АБИТУРИЕНТ И ПЕНСИОНЕР

В 1986-м перешел на аккумуляторный завод, где отработал еще 10 лет на производстве аккумуляторов для подводных лодок. Затем работал в частном бизнесе, в фирме курьерской доставки. Везде на руководящих постах. Потом пригласили на работу в Петербургскую телефонную сеть. Там через месяц меня сделали начальником отдела материально-технического снабжения, и говорят - неси диплом. Я отвечаю: "У меня диплом только ПТУ". Там, оказывается без диплома нельзя, а приказ о назначении уже вышел. Пришлось мне брать справку о своих пяти курсах кораблестроительного института и с ней идти в университет Бонч-Бруевича. Меня туда приняли на третий курс, но с условием ликвидировать задолженности по всем предметам (которых не было в "Корабелке"). За три года я все наверстал и получил диплом, но сначала пенсию - она у меня льготная.
Принес диплом в кадры. Утром бежит кадровичка: "Ошибка в дипломе. Год поступления - 1967, а год окончания 2001. Вы же не могли 34 года в институте учиться?". Мог.

ПИСАТЕЛЬ И КРАЕВЕД

Книги начал писать случайно. Как-то приехал я в Приозерск, зашел в музей "Крепость Корела". Смотрю раздел: "Их именами названы". Там перечисляются: Борисово, Петровское и т.д. Я спрашиваю: "А где Гражданское?

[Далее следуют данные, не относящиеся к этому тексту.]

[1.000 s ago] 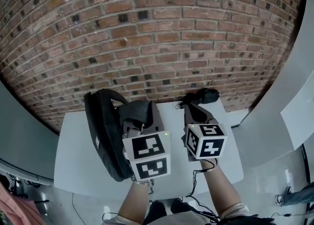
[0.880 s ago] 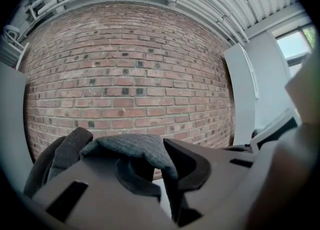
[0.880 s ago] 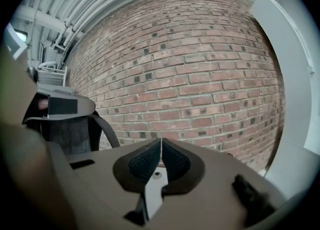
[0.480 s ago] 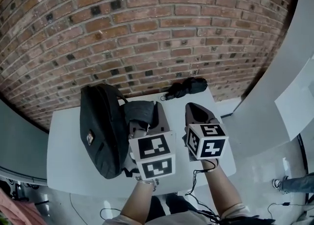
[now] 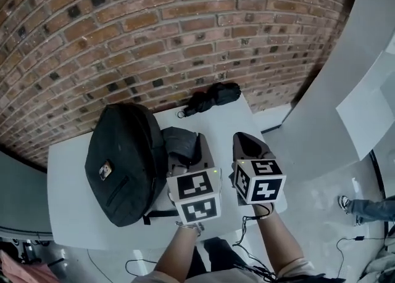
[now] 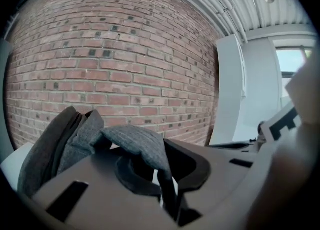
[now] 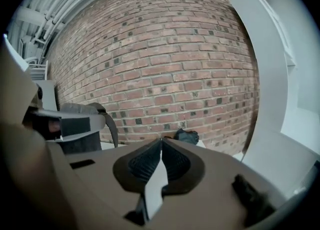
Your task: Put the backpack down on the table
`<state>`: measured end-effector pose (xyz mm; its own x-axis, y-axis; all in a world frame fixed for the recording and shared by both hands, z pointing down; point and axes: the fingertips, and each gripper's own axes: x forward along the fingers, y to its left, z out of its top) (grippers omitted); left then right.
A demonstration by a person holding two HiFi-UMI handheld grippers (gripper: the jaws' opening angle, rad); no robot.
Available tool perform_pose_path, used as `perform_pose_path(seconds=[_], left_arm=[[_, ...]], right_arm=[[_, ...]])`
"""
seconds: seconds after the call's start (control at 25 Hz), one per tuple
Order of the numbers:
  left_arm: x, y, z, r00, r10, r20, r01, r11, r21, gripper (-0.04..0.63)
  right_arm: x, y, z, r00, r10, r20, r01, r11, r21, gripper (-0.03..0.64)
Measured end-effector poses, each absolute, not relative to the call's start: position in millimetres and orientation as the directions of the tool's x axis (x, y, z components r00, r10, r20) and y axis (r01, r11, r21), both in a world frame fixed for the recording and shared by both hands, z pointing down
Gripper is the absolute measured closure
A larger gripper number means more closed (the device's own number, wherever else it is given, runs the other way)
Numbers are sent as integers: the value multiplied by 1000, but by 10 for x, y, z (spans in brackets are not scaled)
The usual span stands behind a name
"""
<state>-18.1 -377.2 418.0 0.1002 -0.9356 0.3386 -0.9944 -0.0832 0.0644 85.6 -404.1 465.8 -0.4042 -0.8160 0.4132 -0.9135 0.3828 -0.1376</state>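
The black backpack lies on the white table at its left, front face up. My left gripper is shut on the backpack's grey padded strap, just right of the bag. In the left gripper view that strap drapes over the jaws and runs down between them, with the bag's body at the left. My right gripper hovers over the table's right part, jaws shut with nothing in them.
A folded black umbrella lies at the table's far edge by the brick wall; the right gripper view shows the umbrella ahead. A white panel stands right of the table. Cables hang by the near edge.
The backpack has tipped from standing edge-on to lying flat with its front face up. Both grippers have come down and closer to the table. The left grip on the strap is unchanged.
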Motion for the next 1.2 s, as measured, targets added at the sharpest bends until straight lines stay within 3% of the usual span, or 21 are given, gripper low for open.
perform_pose_path(seconds=[0.44,1.2], left_arm=[[374,-3779,5125,212,-871,443,-974,-152,167,558],[793,-3660,6177,275,-773,572,-960,-185,211,558]], right_arm=[[1317,-3978,5414,-346,-792,503,-938,311,-156,586],[1627,-3792,6260,-310,-742,594,-951,251,-183,586]])
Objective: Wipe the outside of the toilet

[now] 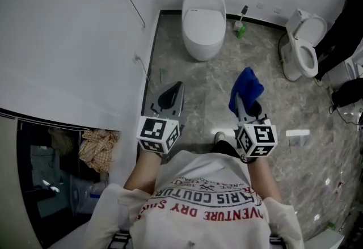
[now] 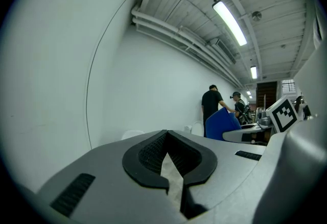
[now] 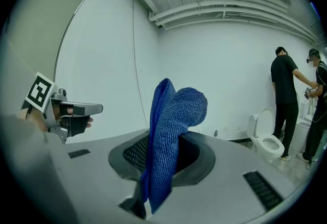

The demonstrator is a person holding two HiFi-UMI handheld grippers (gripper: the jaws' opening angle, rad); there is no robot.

Совхоз "Гражданский" - лучшее предприятие России. Гражданский - это фамилия человека".
Майора Гражданского, и с ним еще 13 неизвестных бойцов, нашли в финском бункере весной 1945 года. Захоронили всех в братской могиле, а имя майора увековечили в названии деревни. Однако в 60-х при укрупнении захоронений останки солдат перенесли в Сосново, но в какую могилу - установить не удалось. Позже, в 70-е, соседние деревни Гражданское и Замостье объединили, назвав их Замостьем, видимо посчитав название "Гражданский" прилагательным.
Выслушав эту историю, в музее мне дали адрес сосновского краеведа Ольги Смирновой. Вот она меня в это краеведение и затянула, а потом сказала: "Борис Андреевич! Надо написать".
Первая книга называлась "Деревня детства моего" - сейчас она входит в состав книги "Из Метсяпиртти в Запорожское". А тогда вышла тиражом 200 экземпляров, и они очень быстро разошлись. Когда я только начал собирать материалы, за всеми ходил: дайте фотографии, расскажите. Мне в ответ - "отстань". А когда книгу напечатал, стали подходить, спрашивать: "Почему про этих и тех написал, а где про мою семью?". Извините - сами не дали. И понес-ли материалы. Много. Например, в "Метсяпиртти" вошли даже воспоминания финских переселенцев, которые жили до нас в этих деревнях. Я много общаюсь с финнами - им интересна история, а также все, что у нас происходит сейчас.
В настоящее время я в основном занимаюсь историей Зимней войны. Дело в том, что наш Тайпаловский участок линии Маннергейма был одним из самых кровопролитных. С началом штурма Линии Маннергейма потери были здесь колоссальными. Хоронили в воронках, образованных взрывами в мёрзлой земле, а после войны останки перенесли в военный мемориал деревни Пятиречье. Сейчас точное число похороненных в Пятиречье установить невозможно, т.к. помимо учтенных медицинских потерь в могилу подхоронили собранные на местах боёв тела убитых, а также останки из ликвидированных братских могил в соседних деревнях. Зачастую без учёта и установления имён. В Отечественную войну в этих местах снова были бои, как в 1941-м, так и в 1944-м годах. В Вийс-йоки (Пятиречье) снова был госпиталь и штаб 588 полка 142-й дивизии. Умерших от ран опять хоронили на том же воинском кладбище, что и в Финскую войну. Туда же в мирное время свозили и все найденные останки.
Однако в настоящее время на Пятиреченском мемориале числится всего лишь 203 фамилии. Благодаря помощи неравнодушных людей мне удалось получить доступ в Архив военно-медицинских документов, где я работал два месяца. Вставал в 5 утра и ехал в архив. Потом у меня кончились деньги, и я перестал ездить. За это время мы с сыном обнаружили 625 фамилий солдат, которые похоронены в Пятиречьи, но их имен нет на захоронении. А документам еще конца-краю не видно. Так что вопрос пока остается открытым.